16 thoughts on “Hansel & Gretel Toy Theatre

  1. Clive, although I’ve not been to Pollack’s ever I have seen it on line and think it is magic!
    I am happy to read you will have a paper theatre on offer with them–this is VERY EXCITING!
    BRAVO!
    I look forward to seeing it in totality!
    Cosima

  2. Haven’t looked for a while and when I did my heart did a skip, (or was it a step ball change?) whatever! I’m SO happy for you, as well as those who will have such a time with your work but mostly I’m just ‘chuffed to bits,’ ‘pleased as punch’ and’over the moon.’ Bravo!
    Hugs
    B xxx

  3. Ooh how wonderful, it will look fantastic!

    I went to the toy shop once on a trip from school about ten years ago. Unfortunately we had a very short amount of time to see everything so I couldn’t linger and take it all in, I must visit again one day!

    • Liz, Hansel & Gretel seem to have barged their way into my creativity and there’s no escaping them. There have been collages, the beginnings of a couple of alphabet primers (one in English and another in German), a set of painted enamelware plates, the illustrated (and quite mischievous) re-telling I made for Random Spectacular 2, and coming shortly, the picture-book and the Pollock’s toy theatre. With each, the storytelling, characters and realisations have changed. I love the way stories get a hold of me.

      I’m with Angela Carter in the matter of narrative. For her it was the single most significant fact of life and creativity. It is for me, too.

  4. Clive, it’s exciting to see that the curtain is about to go up on your toy theatre for Benjamin Pollock’s Toyshop. When you were at a low ebb last year, I sent you this magical – and poignant – film made in the 1920s by the Gaumont Film Company, which I want to share here in much happier times for you. It shows Benjamin Pollock and his daughter at work in their Hoxton shop in London’s East End. It’s wonderful that a tradition, which was feared lost nearly 100 years ago, still continues today in the hands of toy theatre lovers like yourself. Congratulations on making a dream come true!!

    • I loved this little film the moment I saw it. My own Pollock’s toy theatre, the one I use for the many proscenium arches and scenes you see illustrated here at the Artlog, is the mirror of the one Benjamin Pollock uses in the film. It unfolds in exactly the same way. I tie the arches to the frame with tapes, as he does. And my first experiences of the old toy shop and the museum above it, were just as shown here, with the play sheets ranged along the walls. Bliss.

      Thank you for sending it again. This post at this time is just the right place.
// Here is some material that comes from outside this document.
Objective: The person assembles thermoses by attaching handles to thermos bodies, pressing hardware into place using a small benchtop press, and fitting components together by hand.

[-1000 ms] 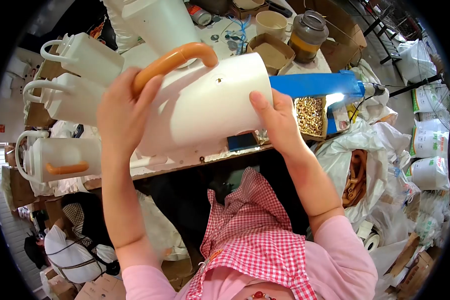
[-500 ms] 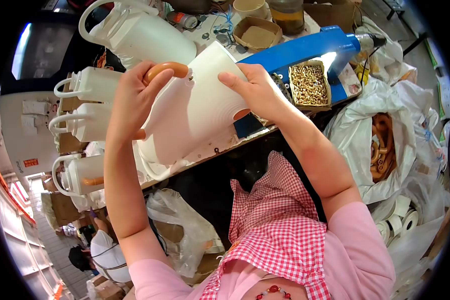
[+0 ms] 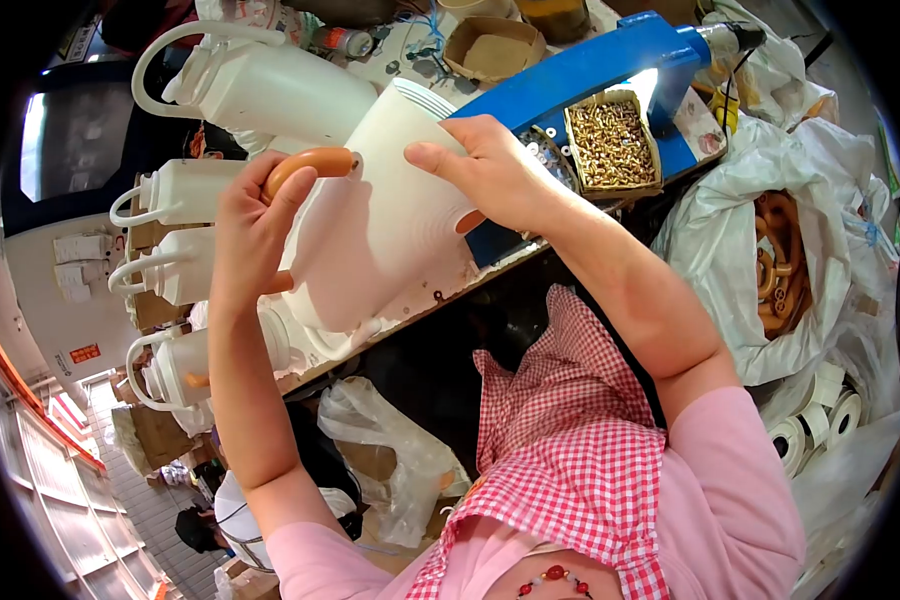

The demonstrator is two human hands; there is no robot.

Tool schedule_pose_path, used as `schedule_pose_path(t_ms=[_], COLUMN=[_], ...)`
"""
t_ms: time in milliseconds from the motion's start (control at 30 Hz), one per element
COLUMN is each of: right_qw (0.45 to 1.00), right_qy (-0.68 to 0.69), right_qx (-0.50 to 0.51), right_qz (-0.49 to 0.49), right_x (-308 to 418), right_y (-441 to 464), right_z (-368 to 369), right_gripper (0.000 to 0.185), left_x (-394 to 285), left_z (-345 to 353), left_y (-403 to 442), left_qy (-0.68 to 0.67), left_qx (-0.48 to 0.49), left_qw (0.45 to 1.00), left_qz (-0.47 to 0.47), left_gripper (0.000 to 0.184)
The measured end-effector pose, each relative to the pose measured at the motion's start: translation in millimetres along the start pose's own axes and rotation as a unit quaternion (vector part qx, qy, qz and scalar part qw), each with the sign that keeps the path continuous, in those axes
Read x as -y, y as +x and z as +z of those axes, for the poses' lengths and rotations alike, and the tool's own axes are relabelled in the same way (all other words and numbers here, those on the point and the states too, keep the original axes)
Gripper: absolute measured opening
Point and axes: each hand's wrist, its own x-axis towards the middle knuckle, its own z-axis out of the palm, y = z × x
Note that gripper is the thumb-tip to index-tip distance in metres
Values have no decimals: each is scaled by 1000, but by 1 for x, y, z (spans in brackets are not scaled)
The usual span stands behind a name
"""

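Observation:
My left hand [image 3: 247, 215] is closed around a curved orange-brown plastic handle [image 3: 313, 165]. One end of the handle meets a small hole in the side of a white plastic jug body [image 3: 370, 230]; its lower end shows below my palm. The jug body lies tilted in front of me, its ringed rim toward the upper right. With the thumb on its outside and the fingers over its far edge, my right hand [image 3: 490, 170] grips the body near that rim. Another orange-brown part [image 3: 469, 221] peeks out under my right wrist.
A blue machine arm [image 3: 580, 75] stands behind, with a box of brass-coloured fasteners [image 3: 612, 145] beside it. White lidded jugs [image 3: 270, 95] stand at left. A plastic bag [image 3: 710, 260] of brown handles [image 3: 782, 265] is at right. A person [image 3: 235, 520] is at lower left.
The handle's upper end has come against the jug body; earlier a small gap with a metal piece showed there. Both hands keep their hold. The whole view has shifted slightly.

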Motion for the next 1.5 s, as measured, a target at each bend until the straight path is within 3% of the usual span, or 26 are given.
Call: schedule_pose_path(t_ms=[500,800,967,1200,1500], right_qw=[998,999,999,998,999], right_qy=[-59,-32,-36,-54,-36], right_qx=[-3,-23,-18,-21,-24], right_qz=[-2,2,3,-11,-19], right_x=[1,1,1,-5,-6], right_y=[0,-1,-1,2,2], right_z=[-1,2,0,2,2], right_gripper=[45,41,44,44,44], left_x=[-6,-16,-7,-11,-25], left_z=[-2,5,0,2,9], left_y=[-5,-7,-6,-5,-4], left_qy=[-14,85,17,34,115], left_qx=[8,-19,-21,-22,-24], left_qw=[1000,996,999,998,993], left_qz=[-13,2,-24,-48,2], left_gripper=[24,25,25,26,28])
  5. Dear Clive, I have been following your posts avidly and even when I don’t offer up a comment or even a “like” I am truly engaged with your work. I share your enthusiasms for toy theatre and I am deliriously smitten with your rendering “style” – your hand and eye. Smitten and envious. Bravissimo on your Hansel & Gretel. I will order one soon as it becomes available. With regards and best wishes, Charles

    • Charles, I’ve just spent a wonderful forty minutes at your incredibly elegant website. Masses of treasures to be appreciated there. I loved everything: dioramas, collages, the magnificent archive of stage productions you’ve designed. I’m hugely pleased to accept your compliments for this project, but looking at your achievements, I bend my knee and doff my cap. You, sir, are the Maestro!